If that's not enough, you could tunnel through HE's tunnelbroker and get a /48 which has 65,536 separate subnets for 655,360 pulls per hour.
Though, honestly, for the effort involved you're probably better off just mirroring the images.
Really, all this networking expertise floating around, and Docker artifacts already being content-addressable, there should be a way to torrent them.
> 2.4 You may not access or use the Service for the purpose of bringing an intellectual property infringement claim against Docker or for the purpose of creating a product or service competitive with the Service.
Which is a great reason to default to / publish on other registries.
I understand Docker is paying for the bandwidth, but it's relatively cheap for them at the scale they operate. ghcr.io doesn't impose any rate limit at all (although it isn't really GitHub's main product), which I'd say proves that it's sustainable. In any case, 100 to 10 and 200 to 40 are both huge decreases and are unjustifiable for me.
If you don't want to host an OSS repository, just decide to not do that. And this is the first I've heard of it so now it's an emergency to work around this rug pull.
Now for every image I'm going to have to try to find a trustable alternative source. (things like postgres, redis, nginx) or copy and rehost everything.
I'm biased (i.e., co-founder of Depot [0]) and don't have the business context around internal Docker things.
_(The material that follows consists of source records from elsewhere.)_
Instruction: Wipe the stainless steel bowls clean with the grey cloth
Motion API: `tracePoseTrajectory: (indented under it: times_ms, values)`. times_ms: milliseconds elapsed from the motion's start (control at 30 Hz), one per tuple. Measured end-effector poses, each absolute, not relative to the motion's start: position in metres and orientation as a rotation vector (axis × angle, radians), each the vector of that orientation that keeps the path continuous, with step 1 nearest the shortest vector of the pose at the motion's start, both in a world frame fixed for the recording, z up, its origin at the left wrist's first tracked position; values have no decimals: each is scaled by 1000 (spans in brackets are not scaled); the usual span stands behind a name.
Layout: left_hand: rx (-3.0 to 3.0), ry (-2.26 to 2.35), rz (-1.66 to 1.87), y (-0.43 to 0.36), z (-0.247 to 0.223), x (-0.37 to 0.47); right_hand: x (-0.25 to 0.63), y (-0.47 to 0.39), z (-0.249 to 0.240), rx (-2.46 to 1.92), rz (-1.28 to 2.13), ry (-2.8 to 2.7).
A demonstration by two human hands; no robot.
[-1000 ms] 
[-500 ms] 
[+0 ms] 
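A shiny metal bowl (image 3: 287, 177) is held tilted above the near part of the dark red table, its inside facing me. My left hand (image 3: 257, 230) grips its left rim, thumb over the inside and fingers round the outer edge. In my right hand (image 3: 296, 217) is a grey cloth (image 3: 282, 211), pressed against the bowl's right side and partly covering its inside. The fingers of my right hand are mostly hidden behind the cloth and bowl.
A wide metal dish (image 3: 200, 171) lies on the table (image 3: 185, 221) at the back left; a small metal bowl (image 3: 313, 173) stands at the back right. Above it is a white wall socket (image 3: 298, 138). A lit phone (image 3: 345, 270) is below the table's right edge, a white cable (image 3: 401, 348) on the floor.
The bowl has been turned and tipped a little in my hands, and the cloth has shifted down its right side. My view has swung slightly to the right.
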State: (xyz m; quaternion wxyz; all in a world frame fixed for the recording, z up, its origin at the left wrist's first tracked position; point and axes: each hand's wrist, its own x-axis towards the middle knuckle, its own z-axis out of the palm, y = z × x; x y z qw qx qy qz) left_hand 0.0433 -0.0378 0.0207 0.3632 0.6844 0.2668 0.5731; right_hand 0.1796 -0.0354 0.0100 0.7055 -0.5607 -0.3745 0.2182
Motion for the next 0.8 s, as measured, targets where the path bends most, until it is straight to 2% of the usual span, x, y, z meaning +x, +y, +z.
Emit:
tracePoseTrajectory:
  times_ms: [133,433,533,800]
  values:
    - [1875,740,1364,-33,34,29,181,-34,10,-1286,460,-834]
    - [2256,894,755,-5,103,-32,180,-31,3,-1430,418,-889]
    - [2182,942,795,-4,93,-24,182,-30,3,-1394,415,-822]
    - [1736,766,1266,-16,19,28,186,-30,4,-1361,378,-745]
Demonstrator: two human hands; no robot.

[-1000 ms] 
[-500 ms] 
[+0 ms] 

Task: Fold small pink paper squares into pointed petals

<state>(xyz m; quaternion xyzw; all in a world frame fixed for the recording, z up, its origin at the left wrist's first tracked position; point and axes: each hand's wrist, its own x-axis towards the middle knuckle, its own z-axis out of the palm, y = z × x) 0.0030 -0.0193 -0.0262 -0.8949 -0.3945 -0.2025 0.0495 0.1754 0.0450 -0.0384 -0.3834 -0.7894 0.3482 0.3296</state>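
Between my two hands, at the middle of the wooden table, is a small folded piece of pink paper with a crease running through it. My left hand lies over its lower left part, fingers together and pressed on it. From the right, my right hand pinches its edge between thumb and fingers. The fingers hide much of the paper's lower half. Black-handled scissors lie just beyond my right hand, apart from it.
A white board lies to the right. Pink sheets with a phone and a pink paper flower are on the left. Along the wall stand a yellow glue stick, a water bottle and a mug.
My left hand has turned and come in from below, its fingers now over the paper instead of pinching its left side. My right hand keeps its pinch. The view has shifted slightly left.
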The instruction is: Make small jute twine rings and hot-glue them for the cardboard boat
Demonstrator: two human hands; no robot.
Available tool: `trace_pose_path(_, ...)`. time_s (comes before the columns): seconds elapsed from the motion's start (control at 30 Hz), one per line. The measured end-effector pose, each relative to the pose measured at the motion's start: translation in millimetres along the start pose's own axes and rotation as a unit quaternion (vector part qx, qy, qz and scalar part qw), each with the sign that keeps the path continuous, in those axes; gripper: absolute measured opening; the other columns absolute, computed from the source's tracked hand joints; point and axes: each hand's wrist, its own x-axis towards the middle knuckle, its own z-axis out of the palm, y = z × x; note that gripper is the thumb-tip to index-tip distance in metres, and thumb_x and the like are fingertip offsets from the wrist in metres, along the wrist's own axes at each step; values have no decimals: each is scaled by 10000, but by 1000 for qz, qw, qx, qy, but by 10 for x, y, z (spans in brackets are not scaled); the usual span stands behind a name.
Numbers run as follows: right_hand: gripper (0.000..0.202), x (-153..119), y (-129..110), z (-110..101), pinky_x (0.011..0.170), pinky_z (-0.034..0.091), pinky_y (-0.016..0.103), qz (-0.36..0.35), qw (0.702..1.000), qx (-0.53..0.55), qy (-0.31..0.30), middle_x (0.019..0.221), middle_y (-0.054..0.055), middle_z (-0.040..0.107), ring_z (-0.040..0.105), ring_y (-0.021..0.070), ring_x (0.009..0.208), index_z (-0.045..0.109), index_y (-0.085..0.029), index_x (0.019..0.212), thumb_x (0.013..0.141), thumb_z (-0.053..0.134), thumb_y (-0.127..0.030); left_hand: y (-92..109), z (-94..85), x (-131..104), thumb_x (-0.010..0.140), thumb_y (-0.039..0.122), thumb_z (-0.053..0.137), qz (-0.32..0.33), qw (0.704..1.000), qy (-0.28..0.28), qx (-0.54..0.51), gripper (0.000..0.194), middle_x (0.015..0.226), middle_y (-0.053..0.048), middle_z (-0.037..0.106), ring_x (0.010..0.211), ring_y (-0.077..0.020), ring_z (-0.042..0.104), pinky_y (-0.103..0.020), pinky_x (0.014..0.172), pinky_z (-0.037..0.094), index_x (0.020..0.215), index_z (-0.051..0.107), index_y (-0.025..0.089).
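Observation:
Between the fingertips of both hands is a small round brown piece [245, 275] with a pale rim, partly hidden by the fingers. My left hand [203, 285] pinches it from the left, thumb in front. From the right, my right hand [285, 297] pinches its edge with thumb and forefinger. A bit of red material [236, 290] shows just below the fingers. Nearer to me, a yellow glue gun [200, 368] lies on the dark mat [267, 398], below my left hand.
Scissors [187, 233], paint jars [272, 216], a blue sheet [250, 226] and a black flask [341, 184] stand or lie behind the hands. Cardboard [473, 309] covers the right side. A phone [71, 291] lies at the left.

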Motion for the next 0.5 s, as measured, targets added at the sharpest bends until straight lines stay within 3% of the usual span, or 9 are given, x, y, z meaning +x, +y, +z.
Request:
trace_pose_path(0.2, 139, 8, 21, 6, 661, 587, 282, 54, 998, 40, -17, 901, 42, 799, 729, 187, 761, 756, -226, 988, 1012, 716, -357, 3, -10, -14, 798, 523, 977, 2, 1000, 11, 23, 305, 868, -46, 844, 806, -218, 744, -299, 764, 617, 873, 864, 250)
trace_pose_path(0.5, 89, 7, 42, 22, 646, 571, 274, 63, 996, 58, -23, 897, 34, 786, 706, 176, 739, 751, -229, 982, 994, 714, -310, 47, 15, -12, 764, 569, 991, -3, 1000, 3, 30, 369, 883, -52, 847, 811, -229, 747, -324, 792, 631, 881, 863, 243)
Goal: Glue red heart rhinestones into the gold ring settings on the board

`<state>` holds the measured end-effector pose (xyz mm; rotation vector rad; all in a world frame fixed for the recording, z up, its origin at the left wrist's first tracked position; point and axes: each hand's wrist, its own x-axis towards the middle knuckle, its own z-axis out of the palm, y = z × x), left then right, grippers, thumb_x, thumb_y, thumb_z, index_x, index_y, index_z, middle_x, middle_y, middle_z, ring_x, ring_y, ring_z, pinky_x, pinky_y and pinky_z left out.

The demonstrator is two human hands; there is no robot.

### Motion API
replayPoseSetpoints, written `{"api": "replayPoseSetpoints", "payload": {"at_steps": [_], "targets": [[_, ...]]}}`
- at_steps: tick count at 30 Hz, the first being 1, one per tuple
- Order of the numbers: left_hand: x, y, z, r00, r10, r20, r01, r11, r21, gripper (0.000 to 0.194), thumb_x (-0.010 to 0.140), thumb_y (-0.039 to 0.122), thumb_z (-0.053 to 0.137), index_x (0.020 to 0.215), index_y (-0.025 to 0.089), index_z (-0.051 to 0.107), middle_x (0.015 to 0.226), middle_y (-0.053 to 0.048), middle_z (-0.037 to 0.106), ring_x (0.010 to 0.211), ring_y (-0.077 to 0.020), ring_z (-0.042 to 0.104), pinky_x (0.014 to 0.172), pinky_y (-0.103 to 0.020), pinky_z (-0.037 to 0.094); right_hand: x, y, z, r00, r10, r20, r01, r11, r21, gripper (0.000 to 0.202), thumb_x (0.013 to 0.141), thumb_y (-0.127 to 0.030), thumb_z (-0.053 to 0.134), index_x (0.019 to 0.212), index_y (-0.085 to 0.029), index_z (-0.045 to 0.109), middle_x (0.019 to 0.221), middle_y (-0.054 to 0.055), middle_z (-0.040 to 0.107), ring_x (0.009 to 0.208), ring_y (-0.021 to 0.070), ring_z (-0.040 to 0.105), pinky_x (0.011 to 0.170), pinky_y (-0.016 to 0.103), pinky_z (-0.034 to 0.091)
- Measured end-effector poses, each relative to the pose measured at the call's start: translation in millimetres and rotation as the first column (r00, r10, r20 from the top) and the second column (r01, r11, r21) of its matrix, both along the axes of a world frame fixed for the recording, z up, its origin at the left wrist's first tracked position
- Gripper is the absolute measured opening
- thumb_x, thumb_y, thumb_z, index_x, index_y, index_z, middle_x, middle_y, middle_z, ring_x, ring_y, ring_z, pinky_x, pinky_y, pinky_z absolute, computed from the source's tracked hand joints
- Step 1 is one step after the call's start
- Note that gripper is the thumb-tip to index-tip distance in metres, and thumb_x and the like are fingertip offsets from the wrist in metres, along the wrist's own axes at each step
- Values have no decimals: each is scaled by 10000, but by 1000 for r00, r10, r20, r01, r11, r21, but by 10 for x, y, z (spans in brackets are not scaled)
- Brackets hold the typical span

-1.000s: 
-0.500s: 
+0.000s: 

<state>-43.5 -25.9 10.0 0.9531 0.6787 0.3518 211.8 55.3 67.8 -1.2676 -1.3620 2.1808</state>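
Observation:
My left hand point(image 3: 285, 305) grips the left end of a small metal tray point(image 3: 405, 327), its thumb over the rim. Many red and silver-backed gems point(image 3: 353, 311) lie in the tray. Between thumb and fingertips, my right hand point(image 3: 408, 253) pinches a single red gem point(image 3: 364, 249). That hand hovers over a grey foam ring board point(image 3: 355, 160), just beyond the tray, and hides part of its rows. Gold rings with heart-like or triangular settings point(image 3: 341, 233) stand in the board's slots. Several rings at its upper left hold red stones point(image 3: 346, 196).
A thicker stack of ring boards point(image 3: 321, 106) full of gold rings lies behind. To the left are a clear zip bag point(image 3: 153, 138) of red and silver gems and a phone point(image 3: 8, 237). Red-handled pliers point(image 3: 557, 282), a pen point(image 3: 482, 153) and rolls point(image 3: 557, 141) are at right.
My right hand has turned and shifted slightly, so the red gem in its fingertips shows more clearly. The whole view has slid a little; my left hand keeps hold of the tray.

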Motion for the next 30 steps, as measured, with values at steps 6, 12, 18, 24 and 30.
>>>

So this is just my view of the world as we see it today. There are solutions to the egress problem that negates needing to push that down to your users. So, this feels like an attempt to get even more people onto their Docker Desktop business model and not explicitly related to egress costs.
This is why when we release our registry offering, we won't have this kind of rate limiting. There are also solutions to avoiding the rate limits in CI. For example, our GitHub Actions runners come online with a public unique IP address for every job you run. Avoiding the need to login to Docker at all.
Please do elaborate on what those are!
There are always lots of comments like this providing extremely vague prescriptions for other people's business needs. I'd love to hear details if you have them, otherwise you're just saying "other companies have found ways to get someone else besides their customers to pay for egress costs" without any context for why those people are willing to pay the costs in those contexts.
I figured some kind of smart download manager and caching system would save the day but frankly I saw Docker as a step backward because I had been doing a really good job of installing 100+ web services on a single server since 2003 or so. [1] [2]
Looking back it, I'm sure that a short timeout was a deliberate decision by the people running Docker Hub, as people with slow internet connections because telcos choose not to serve us with something better are unpeople.
[1] Nothing screams "enterprise feature, call sales for pricing" like being able to run your own local hub
[2] My experience with docker is roughly: if you can write a bash script to build your environment, you can write a Dockerfile; the Dockerfile is the gateway to a system that will download 5GB of images when you really want to install 50MB of files, so what's the point? Sure, Docker accelerates your ability to have 7 versions of the JVM and 35 different versions of Python, but is that something to be proud of, really?
I agree.
> Sure, Docker accelerates your ability to have 7 versions of the JVM and 35 different versions of Python, but is that something to be proud of, really?
No, but it's not my fault that the python packaging ecosystem is broken and requires isolation, and that every Java project relies on a brittle toolchain. At least docker means that nonsense is isolated and doesn't affect the stuff I write.
The bigger problem is when projects only officially ship as docker images for some banal reason.
As opposed to what? SystemD?
The only folks likely to feel pain from this change were those either deliberately abusing Docker’s prior generosity or using bad development and deployment practices to begin with. I suspect that for 99% of us regular users, we won’t see or feel a thing.